No solo la filosofía, sino la literatura de ciencia ficción nos invita a entender cómo nos sentimos ahora. Llevada tres veces al cine, la novela de horror post apocalíptico de Richard Matheson “Soy leyenda”, publicada como reflejo del miedo propio de la guerra, se plantea cómo una pandemia afecta a la humanidad, dejando solo a un solitario hombre inmune, Robert Nashville, mientras que el resto de la población ha adquirido apariencia monstruosa e irracional. Nashville dedica su tiempo a sobrevivir, a salir de día, pues descubre que los mutantes son sensibles a la luz, y a destruirlos usando métodos propios de los cazadores de vampiros en las novelas. Nuestro héroe investiga y se da cuenta de que una bacteria ha afectado a los humanos, de manera psicológica en un primer caso, haciéndolos asumir que son vampiros y comportándose como tales (o al menos como la cultura occidental los ha imaginado), y, en otros casos, es la bacteria la que se ha apoderado de los cadáveres y se ha alojado en ellos convirtiéndolos en zombis. Nashville se da cuenta de que él ya no es el único normal, sino que es el verdadero monstruo, porque ya no hay quien comparta su percepción del mundo

El mudarnos a Internet en un dramático contexto de pandemia nos hace proclives a conformarnos con la información y la economía emocional de los mensajes que aparecen como sombras y que nos liberan de pensar por nosotros mismos, y, paulatinamente, nos imponen un criterio de normalidad o superioridad “frente a los otros”, a quienes somos capaces de percibir como zombis.

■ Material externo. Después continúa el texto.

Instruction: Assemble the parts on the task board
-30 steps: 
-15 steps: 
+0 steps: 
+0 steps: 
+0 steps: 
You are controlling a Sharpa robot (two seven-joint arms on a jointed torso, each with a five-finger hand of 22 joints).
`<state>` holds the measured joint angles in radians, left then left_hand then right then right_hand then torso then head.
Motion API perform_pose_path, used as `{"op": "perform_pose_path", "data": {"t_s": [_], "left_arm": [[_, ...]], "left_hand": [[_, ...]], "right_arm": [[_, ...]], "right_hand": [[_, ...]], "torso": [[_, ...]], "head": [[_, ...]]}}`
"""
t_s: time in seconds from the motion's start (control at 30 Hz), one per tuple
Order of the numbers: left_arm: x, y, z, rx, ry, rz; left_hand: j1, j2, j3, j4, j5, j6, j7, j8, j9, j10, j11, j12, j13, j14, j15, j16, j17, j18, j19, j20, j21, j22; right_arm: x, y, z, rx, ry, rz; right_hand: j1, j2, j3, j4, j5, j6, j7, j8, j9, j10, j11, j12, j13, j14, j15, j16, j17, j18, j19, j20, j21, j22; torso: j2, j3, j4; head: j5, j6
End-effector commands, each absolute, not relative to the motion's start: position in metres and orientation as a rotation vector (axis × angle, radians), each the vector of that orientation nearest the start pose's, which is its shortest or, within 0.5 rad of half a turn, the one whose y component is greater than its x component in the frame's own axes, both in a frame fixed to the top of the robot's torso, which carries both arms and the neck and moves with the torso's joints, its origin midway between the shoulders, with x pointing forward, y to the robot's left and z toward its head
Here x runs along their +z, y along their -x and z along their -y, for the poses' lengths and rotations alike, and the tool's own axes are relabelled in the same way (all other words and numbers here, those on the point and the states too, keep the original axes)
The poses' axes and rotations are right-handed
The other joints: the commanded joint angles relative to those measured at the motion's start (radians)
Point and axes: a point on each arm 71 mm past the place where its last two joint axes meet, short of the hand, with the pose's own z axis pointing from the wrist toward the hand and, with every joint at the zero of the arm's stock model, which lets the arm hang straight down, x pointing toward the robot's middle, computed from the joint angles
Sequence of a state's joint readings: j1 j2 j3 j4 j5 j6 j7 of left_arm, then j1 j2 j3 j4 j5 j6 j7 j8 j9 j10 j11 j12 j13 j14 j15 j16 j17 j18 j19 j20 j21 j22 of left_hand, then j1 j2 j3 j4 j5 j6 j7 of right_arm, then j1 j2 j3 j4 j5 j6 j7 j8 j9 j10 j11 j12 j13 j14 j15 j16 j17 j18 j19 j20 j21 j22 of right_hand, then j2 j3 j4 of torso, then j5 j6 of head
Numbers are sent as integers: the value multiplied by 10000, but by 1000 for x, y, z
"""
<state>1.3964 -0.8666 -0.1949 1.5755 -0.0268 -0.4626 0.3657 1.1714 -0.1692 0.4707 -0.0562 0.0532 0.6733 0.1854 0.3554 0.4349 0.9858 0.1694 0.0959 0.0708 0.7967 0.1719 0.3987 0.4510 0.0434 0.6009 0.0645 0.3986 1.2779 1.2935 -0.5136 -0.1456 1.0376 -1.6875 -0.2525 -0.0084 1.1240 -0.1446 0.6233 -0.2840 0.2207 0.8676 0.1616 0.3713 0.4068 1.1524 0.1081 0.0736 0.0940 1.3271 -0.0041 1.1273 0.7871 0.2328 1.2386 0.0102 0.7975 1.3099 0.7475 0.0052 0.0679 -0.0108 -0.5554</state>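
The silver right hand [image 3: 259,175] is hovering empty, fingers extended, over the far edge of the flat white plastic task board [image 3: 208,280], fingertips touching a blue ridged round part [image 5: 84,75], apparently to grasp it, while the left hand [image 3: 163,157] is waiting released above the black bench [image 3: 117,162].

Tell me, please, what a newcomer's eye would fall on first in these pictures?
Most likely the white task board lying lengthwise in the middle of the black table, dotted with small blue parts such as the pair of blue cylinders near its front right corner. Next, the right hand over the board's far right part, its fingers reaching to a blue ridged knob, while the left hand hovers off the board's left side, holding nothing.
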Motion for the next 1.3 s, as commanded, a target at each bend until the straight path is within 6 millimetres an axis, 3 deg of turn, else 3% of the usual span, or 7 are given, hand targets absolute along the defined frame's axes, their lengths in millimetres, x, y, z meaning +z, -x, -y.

La caverna no solo es una alegoría, sino una buena metáfora antropológica. Tenemos evidencia que la cueva ha sido el primer refugio que tuvimos como especie y que ahí instalamos los primeros fogones e hicimos arte rupestre y rituales de propiciación. Pero el verdadero éxito del Homo sapiens fue salir de su cueva y del encierro, y buscar nuevas llanuras, cruzar montañas e incluso océanos para poblar el mundo, tomando riesgos y construyendo posteriormente sus propias casas. Pero, técnicamente, hemos vuelto a las cavernas y, nuevamente, a concentrarnos al arte rupestre. Esta vez en los muros de Internet, confundiéndolos como una verdad única frente a cualquier otro punto de vista.

Algo parecido nos ha pasado en la pandemia, que ha recrudecido la eterna división única entre “nosotros y los demás”, y que ahora se ha materializado en polarización basada en nuevas variables que, junto con el racismo, el machismo y la discriminación, se añade la superioridad moral frente a los otros y el desprecio por la opinión ajena. Peor aún, nos hemos convertido en extraños en un mismo país que parece estar conformado por compartimientos estancos, donde cada región se mira con sospecha y donde el único concepto de república existente es la confrontación común contra el Estado.

Pronto saldremos del encierro de la pandemia. Es tiempo de salir de la vieja caverna, que siempre nos ha hecho temernos y solo enaltecernos, en la medida que desdibujamos “a los otros” y proyectamos en ellos nuestra furia, nuestros miedos y nuestra incomprensión.